Well-designed crossfeed is definitely not a gimmick. Listening to normal stereo recordings with crossfeed is not only closer to listening to speakers, but how we hear all day (unless you listen to headphones without it 24/7). I use the Meier crossfeed all the time, except with mono recordings.
Part of why crossfeed is not that popular in the high end, IMO, is that it goes against a certain 'purist' mentality - adding another component/circuit in the signal path. That, and the intial reaction that there is a lose of detail. With the Meier, in particular, there is also a perceived loss of bass, even though, to me, Meier crossfeed makes the bass seem less muddy. But if you're highly critical of sound, I can't see how you could claim that the sound with recordings made for speakers is more natural without a well-designed crossover.

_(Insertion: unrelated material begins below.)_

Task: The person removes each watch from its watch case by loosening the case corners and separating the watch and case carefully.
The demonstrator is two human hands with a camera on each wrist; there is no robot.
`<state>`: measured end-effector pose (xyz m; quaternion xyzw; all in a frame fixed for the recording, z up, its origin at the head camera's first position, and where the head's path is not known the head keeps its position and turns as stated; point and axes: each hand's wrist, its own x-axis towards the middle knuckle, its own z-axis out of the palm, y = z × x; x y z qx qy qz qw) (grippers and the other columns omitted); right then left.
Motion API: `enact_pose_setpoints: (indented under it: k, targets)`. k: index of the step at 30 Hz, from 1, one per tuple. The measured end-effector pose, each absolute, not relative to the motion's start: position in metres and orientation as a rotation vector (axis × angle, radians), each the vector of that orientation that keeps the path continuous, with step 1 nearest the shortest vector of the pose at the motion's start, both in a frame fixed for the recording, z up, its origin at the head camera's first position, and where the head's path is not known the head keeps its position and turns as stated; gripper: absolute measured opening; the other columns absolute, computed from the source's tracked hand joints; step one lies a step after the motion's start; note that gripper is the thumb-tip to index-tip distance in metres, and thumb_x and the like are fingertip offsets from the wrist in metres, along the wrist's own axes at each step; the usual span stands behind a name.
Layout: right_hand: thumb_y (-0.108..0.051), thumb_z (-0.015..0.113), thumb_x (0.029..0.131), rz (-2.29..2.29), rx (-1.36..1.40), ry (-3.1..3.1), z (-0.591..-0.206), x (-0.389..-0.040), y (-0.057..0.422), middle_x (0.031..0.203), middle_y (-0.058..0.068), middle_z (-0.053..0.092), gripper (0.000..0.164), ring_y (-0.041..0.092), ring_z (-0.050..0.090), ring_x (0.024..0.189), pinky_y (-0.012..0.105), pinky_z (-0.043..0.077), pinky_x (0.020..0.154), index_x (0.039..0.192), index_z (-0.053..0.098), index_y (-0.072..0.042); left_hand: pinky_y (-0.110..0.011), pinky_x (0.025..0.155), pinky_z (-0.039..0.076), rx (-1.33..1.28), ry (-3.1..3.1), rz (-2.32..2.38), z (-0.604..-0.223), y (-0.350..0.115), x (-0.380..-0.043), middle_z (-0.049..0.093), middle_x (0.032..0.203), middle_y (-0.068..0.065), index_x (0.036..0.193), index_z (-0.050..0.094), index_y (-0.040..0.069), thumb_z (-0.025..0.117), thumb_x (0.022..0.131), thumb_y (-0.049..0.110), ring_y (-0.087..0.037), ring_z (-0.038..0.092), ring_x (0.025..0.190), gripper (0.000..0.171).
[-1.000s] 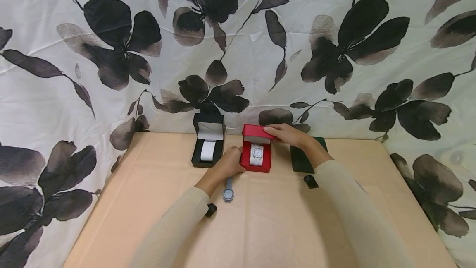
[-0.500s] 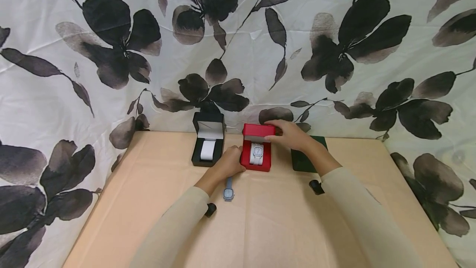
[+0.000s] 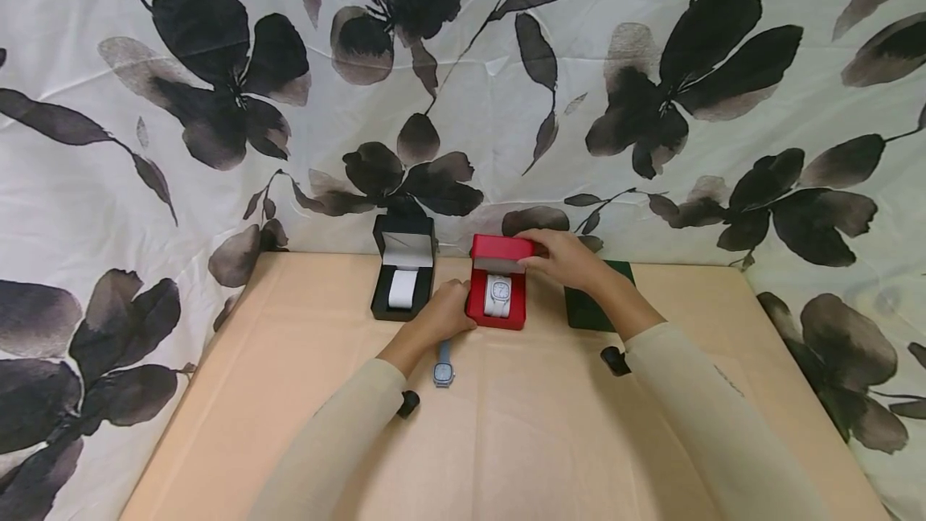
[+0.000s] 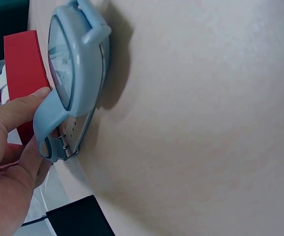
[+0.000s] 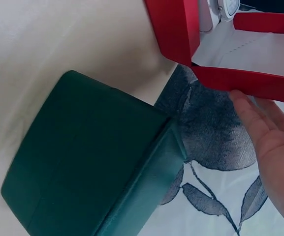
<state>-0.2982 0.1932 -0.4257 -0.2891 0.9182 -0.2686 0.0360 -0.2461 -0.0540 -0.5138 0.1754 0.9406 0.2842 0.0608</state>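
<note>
- Barely anything has shifted since a second ago: the right hand (image 3: 567, 258) slid a touch along the lid of the small red hinged watch box (image 3: 497, 289) and now holds the lid's right corner, while the left hand (image 3: 444, 313) has stayed put against the box's left side.
- Head view: the red box sits open near the back of the peach-coloured tablecloth (image 3: 506, 441), with a white square-faced wristwatch (image 3: 497, 296) on its cushion. The left hand's fingers are curled against the box wall, steadying it. The right hand's fingers pinch the raised lid.
- Same view: an open black watch box with a white cushion (image 3: 403, 278) stands just left of the red one, and a closed dark green box (image 3: 589, 308) lies just right, partly behind the right wrist. A pale blue wristwatch (image 3: 444, 366) lies flat on the cloth, right under the left wrist.
- Left wrist view: the blue watch fills the frame, and the left hand's fingers (image 4: 14, 110) lie against the red box wall just beside its strap.
- Right wrist view: the green box is up close, and the right hand's fingers (image 5: 260, 118) sit under the red lid's edge, thumb on top.
</note>
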Motion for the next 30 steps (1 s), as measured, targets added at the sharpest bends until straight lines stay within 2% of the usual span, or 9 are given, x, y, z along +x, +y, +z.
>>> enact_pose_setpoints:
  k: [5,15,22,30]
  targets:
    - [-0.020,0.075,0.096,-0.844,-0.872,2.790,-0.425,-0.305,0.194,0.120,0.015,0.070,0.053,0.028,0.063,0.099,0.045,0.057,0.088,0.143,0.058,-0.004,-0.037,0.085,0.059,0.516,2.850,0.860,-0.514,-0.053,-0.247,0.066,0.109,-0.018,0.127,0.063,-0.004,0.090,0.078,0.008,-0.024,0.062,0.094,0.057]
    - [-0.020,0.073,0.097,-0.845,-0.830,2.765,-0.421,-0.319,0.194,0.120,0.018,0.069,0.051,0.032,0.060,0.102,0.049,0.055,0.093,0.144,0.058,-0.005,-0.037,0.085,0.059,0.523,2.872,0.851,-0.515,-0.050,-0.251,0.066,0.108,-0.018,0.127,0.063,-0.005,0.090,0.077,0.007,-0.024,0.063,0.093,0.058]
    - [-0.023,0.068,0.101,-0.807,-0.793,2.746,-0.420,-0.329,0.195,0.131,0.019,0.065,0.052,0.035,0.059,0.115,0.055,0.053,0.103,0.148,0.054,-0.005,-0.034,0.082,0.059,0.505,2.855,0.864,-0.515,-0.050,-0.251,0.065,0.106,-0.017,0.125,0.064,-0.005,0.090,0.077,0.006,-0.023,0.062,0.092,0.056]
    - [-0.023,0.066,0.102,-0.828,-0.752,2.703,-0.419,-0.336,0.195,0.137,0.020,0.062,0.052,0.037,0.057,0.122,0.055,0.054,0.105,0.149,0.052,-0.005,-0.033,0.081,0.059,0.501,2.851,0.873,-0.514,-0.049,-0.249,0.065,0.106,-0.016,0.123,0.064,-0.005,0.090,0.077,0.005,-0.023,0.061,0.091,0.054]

An example I made recently was listening to a solo piano recording that uses 2 mics - one for the left side of the piano, and one for the right. There is a lose of continuation from the low to the high notes without crossfeed. It sounds more like two instruments, slightly out of sinc with one another. If all I had to listen was the stereo signal of this recording, I could live with it, but listening with even the lowest setting on my HA-2 is much more like the real thing.
Another example is with multi-tracked drums - especially recordings that don't spread the kit to the extreme widths of the soundstage, but that spread the different parts of the drum more in the center of the stage. When the drummer is hitting each part of the kit, each part of the kit seems to be further isolated without crossfeed - like each part of the drum kit is coming more from its own space and not naturally interacting as much with one another. It just sounds awkward to me after using crossfeed.
I use single instruments as obvious examples, because they are one entity and should not be sliced and diced too much. But this applies to the interaction of all the acoustic tracks in a recording. I can't speak much to electronic music, because I don't really listen that much to that type of music.
I think the whole listener fatigue argument is not convincing, though - if you're going to drop anything for a commecial headphone amp, I doubt the stress from crossfeed-less listening is an issue.